Find all the lines in the entries below that hold the word "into" and copy them.

───── DATA

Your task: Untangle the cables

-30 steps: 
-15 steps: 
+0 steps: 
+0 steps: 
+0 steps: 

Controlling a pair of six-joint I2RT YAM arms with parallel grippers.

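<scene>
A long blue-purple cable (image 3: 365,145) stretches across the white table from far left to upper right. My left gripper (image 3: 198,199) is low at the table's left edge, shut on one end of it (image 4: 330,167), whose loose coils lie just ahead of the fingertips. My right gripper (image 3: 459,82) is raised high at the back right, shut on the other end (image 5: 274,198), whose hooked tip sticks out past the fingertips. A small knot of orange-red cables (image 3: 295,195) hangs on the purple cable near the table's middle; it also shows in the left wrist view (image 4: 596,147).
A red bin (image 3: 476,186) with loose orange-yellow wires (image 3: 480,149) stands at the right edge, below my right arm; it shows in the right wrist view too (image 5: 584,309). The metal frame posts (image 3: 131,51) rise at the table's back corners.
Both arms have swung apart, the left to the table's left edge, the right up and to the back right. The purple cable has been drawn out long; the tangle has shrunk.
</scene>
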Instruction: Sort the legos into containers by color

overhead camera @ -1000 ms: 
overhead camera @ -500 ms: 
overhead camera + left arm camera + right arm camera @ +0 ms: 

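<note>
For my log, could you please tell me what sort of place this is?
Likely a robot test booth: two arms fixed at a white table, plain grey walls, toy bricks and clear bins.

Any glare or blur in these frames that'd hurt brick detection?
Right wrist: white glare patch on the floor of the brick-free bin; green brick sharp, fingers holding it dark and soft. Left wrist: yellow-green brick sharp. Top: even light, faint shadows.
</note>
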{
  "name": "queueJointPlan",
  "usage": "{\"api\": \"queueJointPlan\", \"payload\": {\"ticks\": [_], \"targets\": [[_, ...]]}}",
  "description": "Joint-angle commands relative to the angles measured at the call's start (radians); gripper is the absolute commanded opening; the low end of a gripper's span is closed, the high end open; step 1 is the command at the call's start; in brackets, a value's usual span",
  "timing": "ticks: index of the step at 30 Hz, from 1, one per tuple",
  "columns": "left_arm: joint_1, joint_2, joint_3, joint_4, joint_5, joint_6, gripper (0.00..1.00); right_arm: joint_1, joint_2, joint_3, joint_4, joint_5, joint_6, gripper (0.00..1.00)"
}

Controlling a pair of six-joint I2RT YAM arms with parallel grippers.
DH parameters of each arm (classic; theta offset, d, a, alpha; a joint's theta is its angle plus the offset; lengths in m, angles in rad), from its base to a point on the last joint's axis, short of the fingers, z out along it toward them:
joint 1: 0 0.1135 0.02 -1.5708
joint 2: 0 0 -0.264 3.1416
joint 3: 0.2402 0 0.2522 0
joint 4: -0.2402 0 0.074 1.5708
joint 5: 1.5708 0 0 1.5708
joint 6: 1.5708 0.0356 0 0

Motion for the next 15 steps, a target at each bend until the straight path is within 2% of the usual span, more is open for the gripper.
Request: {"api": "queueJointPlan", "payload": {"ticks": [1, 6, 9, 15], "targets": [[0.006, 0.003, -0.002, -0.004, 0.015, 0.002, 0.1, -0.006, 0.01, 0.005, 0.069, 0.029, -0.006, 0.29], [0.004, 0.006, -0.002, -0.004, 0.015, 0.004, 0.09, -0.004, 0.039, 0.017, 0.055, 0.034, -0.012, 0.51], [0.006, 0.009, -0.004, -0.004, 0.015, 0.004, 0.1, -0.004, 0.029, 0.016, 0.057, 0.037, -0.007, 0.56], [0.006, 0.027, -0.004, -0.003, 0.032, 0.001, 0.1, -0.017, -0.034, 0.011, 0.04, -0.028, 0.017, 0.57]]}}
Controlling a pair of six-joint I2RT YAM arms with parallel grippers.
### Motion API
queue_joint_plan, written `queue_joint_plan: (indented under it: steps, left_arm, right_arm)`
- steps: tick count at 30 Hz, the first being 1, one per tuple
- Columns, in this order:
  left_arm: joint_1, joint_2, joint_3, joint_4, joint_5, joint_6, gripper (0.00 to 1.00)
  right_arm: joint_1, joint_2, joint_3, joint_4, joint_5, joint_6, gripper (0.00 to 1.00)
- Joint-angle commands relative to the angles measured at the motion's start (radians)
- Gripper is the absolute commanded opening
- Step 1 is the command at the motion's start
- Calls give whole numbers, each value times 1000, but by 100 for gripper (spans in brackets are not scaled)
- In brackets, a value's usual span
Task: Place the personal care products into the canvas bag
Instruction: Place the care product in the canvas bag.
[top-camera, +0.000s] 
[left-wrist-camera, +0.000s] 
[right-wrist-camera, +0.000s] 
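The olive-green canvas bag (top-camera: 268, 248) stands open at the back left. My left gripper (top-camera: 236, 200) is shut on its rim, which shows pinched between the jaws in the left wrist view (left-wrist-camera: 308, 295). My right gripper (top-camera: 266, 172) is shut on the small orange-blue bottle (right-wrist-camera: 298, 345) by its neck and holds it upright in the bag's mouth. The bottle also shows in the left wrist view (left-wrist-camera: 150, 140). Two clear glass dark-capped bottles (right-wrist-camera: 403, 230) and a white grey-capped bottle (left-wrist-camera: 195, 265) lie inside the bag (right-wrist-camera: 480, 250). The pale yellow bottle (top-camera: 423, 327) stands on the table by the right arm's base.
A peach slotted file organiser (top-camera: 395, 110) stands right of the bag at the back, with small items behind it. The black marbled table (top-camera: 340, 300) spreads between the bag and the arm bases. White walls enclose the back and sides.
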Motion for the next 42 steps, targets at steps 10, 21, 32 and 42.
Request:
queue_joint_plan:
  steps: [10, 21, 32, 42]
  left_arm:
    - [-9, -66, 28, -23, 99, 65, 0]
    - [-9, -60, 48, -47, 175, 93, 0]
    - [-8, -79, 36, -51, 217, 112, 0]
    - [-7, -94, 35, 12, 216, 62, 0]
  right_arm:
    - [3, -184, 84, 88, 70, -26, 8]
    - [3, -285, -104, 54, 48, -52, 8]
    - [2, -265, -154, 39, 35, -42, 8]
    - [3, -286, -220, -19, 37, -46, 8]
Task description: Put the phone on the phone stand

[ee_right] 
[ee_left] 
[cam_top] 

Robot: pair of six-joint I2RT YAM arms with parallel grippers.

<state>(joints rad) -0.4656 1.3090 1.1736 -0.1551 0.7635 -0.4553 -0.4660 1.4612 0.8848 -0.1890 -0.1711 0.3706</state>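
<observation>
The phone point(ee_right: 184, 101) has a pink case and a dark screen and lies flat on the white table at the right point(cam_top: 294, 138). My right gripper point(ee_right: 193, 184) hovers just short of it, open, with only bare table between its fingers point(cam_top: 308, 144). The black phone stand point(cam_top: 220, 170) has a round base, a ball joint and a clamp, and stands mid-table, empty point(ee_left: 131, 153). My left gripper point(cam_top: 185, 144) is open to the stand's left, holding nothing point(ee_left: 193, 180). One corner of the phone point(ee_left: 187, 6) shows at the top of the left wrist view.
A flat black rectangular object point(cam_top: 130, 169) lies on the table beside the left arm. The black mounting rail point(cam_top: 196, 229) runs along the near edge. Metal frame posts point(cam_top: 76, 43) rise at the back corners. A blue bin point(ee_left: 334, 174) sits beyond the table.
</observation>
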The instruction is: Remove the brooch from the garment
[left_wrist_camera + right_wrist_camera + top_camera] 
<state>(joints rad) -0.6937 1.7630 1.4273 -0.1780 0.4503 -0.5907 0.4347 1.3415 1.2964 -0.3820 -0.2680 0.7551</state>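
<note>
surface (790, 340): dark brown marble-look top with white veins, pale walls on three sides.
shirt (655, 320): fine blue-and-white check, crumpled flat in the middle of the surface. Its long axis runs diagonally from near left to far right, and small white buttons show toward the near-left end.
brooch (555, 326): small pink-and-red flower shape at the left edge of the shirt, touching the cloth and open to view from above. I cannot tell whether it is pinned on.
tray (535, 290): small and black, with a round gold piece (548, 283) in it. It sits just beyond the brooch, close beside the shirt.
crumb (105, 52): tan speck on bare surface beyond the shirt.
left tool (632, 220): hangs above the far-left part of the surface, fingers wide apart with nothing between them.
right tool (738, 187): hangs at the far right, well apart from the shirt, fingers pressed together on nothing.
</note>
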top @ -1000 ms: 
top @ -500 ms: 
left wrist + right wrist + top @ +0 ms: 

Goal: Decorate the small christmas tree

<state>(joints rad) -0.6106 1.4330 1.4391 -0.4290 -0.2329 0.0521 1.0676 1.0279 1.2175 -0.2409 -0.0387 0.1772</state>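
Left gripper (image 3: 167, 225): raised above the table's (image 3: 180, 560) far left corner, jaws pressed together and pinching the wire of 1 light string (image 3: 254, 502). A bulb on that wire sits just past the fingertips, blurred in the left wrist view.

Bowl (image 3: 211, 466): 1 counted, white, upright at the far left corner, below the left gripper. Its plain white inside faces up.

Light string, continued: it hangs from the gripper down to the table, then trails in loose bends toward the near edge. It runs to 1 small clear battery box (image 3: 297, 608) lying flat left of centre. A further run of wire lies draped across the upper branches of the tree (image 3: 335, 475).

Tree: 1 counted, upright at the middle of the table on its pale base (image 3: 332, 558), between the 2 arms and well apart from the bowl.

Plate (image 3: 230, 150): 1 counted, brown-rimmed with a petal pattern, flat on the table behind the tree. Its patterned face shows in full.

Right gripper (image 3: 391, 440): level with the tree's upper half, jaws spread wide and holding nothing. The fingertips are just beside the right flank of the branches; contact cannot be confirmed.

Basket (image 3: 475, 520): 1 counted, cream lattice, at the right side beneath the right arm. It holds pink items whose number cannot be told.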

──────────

== REPLY ==
Instruction: Sort the legos into containers by color
Task: Place the personal care products into the canvas bag

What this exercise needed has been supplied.